December 18, 2003

Close Readings

by Andrew Stern · , 11:57 pm

Word Circuits (now added to our resource links list) has published a collection of seven short papers that “eschew general musings on the nature of electronic literature and instead dive right into a detailed close reading, filled with examples and quotations, perhaps even screen shots, of the text at hand.” The readings are polished versions of student papers from Matthew Kirschenbaum’s Digital Studies graduate course at the University of Maryland. The works dissected include ones by mez, geniwate, Diane Greco and GTxA’s own Scott Rettberg (who has his own blog by the way, with extra goodies he doesn’t post on this group blog).

From the growing field of game studies we’re beginning to see close readings of games as well. For example, at the LevelUp conference we heard a 90-minute tagteam dissection of Super Monkey Ball. But most impressive is Ludologica, a new series of books in which “distinguished game critics, scholars, and novelists explore the production and reception of their chosen video games in the context of an argument about the games social, cultural, and aesthetic importance. Each book presents the author’s insights into a game and its creator selected from a list of the most enduring and influential titles of the last 40 years. These innovative readings are not conventional game reviews or game guides. Rather, they situate the games in terms of the broader cultural debate that they informed.” The close readings include The Sims, Final Fantasy, Ultima, Metal Gear Solid 2, GTA, Doom, Ico, Sim City and more. The series is organized by Matteo Bittanti.

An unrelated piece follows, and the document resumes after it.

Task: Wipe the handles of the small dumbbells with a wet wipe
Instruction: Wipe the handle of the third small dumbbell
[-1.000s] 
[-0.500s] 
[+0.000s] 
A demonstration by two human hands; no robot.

4 Responses to “Close Readings”


  1. scott Says:

    Andrew — now you’re starting to make me feel guilty about posting goodies on my site. I promise to share more of them on GTA. A couple posts before Christmas, I swear. I just figure that getting all excited about online scrabble is better noted on my site than over here.

  2. andrew Says:

    Scott — sorry, didn’t mean to make you feel guilty — just trying to direct some traffic your way.

    Just to warn you, I play a pretty mean game of Scrabble. Played my Dad over Thanksgiving break — my opening move was a 7 letter word on a triple word score, and followed it later with another 7 letter word. Trounced him. I do love the holidays.

    Lemme know if you want to play sometime.

  3. van Helsing Says:

    Close readings of games are nothing new; see Mary Ann Buckles’ 1985 dissertation on Adventure – an oft-forgotten pioneering theory of interactive fiction.

    (ah, scholarship, who has time for it?)

  4. scott Says:

    Close readings may be nothing new, but I do think that Kirschenbaum’s assignment is a pretty good one — there’s a tendency for students exposed to new media art and literature to either a) write in generalities of how a given genre is different from (or better or worse than) print or b) ignore the word bits of a given work and focus exclusively on a given work’s media-specific qualities (interface, multimedia enhancements, etc.) or c) try to engage in still more grand theorizing. It’s refreshing to see people writing about works of electronic literature, with the work’s digital nature in mind, but focused on content rather than just interface and computational properties. That is to say that the majority of these things are literature first and electronic second. So read them attentively, and you’ll likely produce useful scholarship.